February 14, 2012

Calculating Jasmine

There are two things that set Jasmine apart from Jennifer.
  1. Jennifer is e-commerce old-school.  She'll buy on Amazon using Amazon Prime.  Jasmine says that "if it is important, it will find me".  Her social commerce purchases are influenced by her friends.
  2. Jennifer is the "multichannel attribution" shopper, using search + email + affiliates and other channels to purchase.  Jasmine loves MyHabit, and isn't going to leverage Google's empire to buy, she'll leverage Facebook.  If you see Jasmine on your site, you're likely to see an e-commerce order that doesn't appear to be attributed to any marketing activities.
Remember our weighting strategy?
  • Mail Orders = Weight of 0.00.
  • Telephone Orders = Weight of 0.15.
  • Online Orders Matched Back to a Catalog = Weight of 0.30.
  • Search Orders Matched Back to a Catalog = Weight of 0.40.
  • Email Orders Matched Back to a Catalog = Weight of 0.50.
  • Pure Search Orders = Weight of 0.60.
  • Pure Email Orders = Weight of 0.70.
  • Online Advertising Orders, No Offline Interaction = Weight of 0.75.
  • Pure Online Orders = Weight of 0.80.
  • Mobile, Social, Flash Sales Orders = Weight of 1.00.
Well, here's what Jasmine looks like.  She placed an order 13-24 months ago, a pure email order for $100, and then she purchased yesterday via a link from Facebook, spending $100.

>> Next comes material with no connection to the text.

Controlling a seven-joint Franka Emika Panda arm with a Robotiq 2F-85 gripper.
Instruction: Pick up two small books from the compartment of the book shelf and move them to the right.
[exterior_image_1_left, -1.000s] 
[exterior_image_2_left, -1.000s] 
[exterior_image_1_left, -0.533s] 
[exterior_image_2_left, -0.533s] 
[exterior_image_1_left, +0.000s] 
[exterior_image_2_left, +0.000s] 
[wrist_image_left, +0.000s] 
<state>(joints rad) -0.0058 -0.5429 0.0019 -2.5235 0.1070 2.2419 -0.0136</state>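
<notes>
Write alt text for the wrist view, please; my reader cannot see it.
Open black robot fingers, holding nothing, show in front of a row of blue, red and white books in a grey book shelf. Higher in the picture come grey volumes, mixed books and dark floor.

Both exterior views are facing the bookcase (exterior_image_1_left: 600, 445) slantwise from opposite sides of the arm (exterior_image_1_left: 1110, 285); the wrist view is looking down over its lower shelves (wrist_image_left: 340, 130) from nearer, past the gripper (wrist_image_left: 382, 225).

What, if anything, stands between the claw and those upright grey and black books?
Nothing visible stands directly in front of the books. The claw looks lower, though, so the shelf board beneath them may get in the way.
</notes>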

Net Weighted Value = ($100 * 0.50 * 0.70 + $100 * 1.00 * 1.00) / ($100 * 0.50 + $100 * 1.00) = 0.900.

Here's our segmentation strategy:
  • Judy = Value of 0.000 to 0.333.
  • Jennifer = Value of 0.334 to 0.667.
  • Jasmine = Value of 0.668 to 1.000.
Clearly, this is Jasmine.


If you want to make this stuff even more actionable, you link your web analytics data to this solution ... referring URL becomes very important ... skew net weighted value based on visits from Jasmine-like sites.

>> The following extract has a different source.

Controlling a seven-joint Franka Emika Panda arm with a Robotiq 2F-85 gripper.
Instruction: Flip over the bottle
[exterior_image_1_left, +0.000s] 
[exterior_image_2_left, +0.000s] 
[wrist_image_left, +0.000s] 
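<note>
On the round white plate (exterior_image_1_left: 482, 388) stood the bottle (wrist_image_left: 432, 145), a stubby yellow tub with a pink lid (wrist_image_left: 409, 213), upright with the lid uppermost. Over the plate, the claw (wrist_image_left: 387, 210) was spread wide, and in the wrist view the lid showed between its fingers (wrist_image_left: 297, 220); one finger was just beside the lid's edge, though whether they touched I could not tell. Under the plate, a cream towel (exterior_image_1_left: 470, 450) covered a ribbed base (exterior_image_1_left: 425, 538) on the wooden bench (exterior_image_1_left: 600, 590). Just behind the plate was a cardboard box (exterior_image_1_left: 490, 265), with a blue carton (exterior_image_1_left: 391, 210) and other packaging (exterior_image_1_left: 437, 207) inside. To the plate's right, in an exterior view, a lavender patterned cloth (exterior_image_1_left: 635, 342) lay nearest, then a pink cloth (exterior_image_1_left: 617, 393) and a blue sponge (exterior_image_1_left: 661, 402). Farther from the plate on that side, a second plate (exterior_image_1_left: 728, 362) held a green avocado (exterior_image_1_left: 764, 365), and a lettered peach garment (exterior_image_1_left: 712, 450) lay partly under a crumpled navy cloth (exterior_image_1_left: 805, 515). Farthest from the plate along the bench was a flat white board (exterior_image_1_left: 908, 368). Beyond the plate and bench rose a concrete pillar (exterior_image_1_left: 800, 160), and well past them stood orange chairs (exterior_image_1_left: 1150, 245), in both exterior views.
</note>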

Tomorrow, we'll talk about what we, as marketers, do to ruin the "Jasmine Experience".

1 comment:

  1. With reference to "referring URL becomes very important" --

    Users of Google Analytics can use the Custom Channel Groupings within the Multi-channel Funnels reports to create groups of 'Jasmine-like' sites based on the referring URL in the source.

    This might well be useful in judging which sites are particularly relevant.

    The data is anonymous, of course, so it won't be any use for the actual targeting of individuals. But it's still worth investigating.